**Aim of the task**. Once you have read the listing below, output it again exactly.

-------

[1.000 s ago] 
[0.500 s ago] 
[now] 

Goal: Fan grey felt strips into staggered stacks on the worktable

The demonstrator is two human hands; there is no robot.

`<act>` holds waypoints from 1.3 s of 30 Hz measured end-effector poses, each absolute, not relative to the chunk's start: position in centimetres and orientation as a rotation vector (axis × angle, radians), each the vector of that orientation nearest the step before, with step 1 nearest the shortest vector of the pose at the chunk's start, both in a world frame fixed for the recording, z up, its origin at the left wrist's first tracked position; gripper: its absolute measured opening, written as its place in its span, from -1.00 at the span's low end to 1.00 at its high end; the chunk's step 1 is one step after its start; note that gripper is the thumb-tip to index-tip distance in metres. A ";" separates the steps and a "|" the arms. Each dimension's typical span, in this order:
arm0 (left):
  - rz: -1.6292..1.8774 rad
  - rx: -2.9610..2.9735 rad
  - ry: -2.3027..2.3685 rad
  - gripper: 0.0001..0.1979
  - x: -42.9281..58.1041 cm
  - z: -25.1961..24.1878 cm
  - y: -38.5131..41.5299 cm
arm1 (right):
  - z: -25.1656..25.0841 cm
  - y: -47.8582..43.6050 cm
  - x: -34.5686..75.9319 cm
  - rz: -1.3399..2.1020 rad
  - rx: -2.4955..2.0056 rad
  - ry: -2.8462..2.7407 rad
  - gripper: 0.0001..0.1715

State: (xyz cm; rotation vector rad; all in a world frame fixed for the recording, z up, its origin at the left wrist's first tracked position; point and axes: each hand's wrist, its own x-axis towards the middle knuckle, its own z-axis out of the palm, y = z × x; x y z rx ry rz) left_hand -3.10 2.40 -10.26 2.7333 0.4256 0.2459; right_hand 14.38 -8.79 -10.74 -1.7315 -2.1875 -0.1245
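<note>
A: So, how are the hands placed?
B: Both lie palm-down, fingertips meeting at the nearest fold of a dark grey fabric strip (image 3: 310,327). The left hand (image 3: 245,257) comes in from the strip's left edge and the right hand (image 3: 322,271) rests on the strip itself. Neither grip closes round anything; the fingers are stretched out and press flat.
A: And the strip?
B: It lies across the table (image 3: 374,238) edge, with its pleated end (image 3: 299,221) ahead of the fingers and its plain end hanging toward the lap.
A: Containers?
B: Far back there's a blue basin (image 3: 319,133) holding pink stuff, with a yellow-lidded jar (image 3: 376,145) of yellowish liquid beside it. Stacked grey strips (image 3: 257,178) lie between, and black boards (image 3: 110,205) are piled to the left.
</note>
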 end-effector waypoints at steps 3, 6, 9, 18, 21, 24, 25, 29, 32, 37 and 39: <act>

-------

**Written response**.
[1.000 s ago] 
[0.500 s ago] 
[now] 

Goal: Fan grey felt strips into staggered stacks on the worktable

The demonstrator is two human hands; there is no robot.

`<act>` holds waypoints from 1.3 s of 30 Hz measured end-effector poses, each absolute, not relative to the chunk's start: position in centimetres and orientation as a rotation vector (axis × angle, radians), each the vector of that orientation nearest the step before, with step 1 nearest the shortest vector of the pose at the chunk's start, both in a world frame fixed for the recording, z up, its origin at the left wrist's first tracked position; gripper: its absolute measured opening, written as its place in its span, from -1.00 at the span's low end to 1.00 at its high end; the chunk's step 1 is one step after its start; note that gripper is the thumb-tip to index-tip distance in metres. A ";" separates the steps and a "|" the arms. Each dimension's typical span, in this order:
arm0 (left):
  - rz: -1.6292..1.8774 rad
  - rx: -2.9610..2.9735 rad
  - ry: -2.3027..2.3685 rad
  - gripper: 0.0001..0.1979
  - x: -42.9281..58.1041 cm
  - z: -25.1961..24.1878 cm
  - y: -38.5131..41.5299 cm
arm1 (right):
  - z: -25.1656..25.0841 cm
  - y: -47.8582..43.6050 cm
  - x: -34.5686..75.9319 cm
  - rz: -1.3399..2.1020 rad
  - rx: -2.4955..2.0056 rad
  - ry: -2.8462..2.7407 rad
  - gripper: 0.0001..0.1715

State: (xyz cm; rotation vector rad; all in a world frame fixed for the recording, z up, its origin at the left wrist's first tracked position; point and axes: each hand's wrist, its own x-axis towards the middle knuckle, its own z-axis out of the palm, y = z × x; x y z rx ry rz) left_hand -3.10 2.40 -10.26 2.7333 0.4256 0.2459; right_hand 14.38 -8.79 -10.74 -1.7315 -2.1875 -0.1245
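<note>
A: So, how are the hands placed?
B: Both lie palm-down, fingertips meeting at the nearest fold of a dark grey fabric strip (image 3: 310,327). The left hand (image 3: 245,257) comes in from the strip's left edge and the right hand (image 3: 322,271) rests on the strip itself. Neither grip closes round anything; the fingers are stretched out and press flat.
A: And the strip?
B: It lies across the table (image 3: 374,238) edge, with its pleated end (image 3: 299,221) ahead of the fingers and its plain end hanging toward the lap.
A: Containers?
B: Far back there's a blue basin (image 3: 319,133) holding pink stuff, with a yellow-lidded jar (image 3: 376,145) of yellowish liquid beside it. Stacked grey strips (image 3: 257,178) lie between, and black boards (image 3: 110,205) are piled to the left.
</note>
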 end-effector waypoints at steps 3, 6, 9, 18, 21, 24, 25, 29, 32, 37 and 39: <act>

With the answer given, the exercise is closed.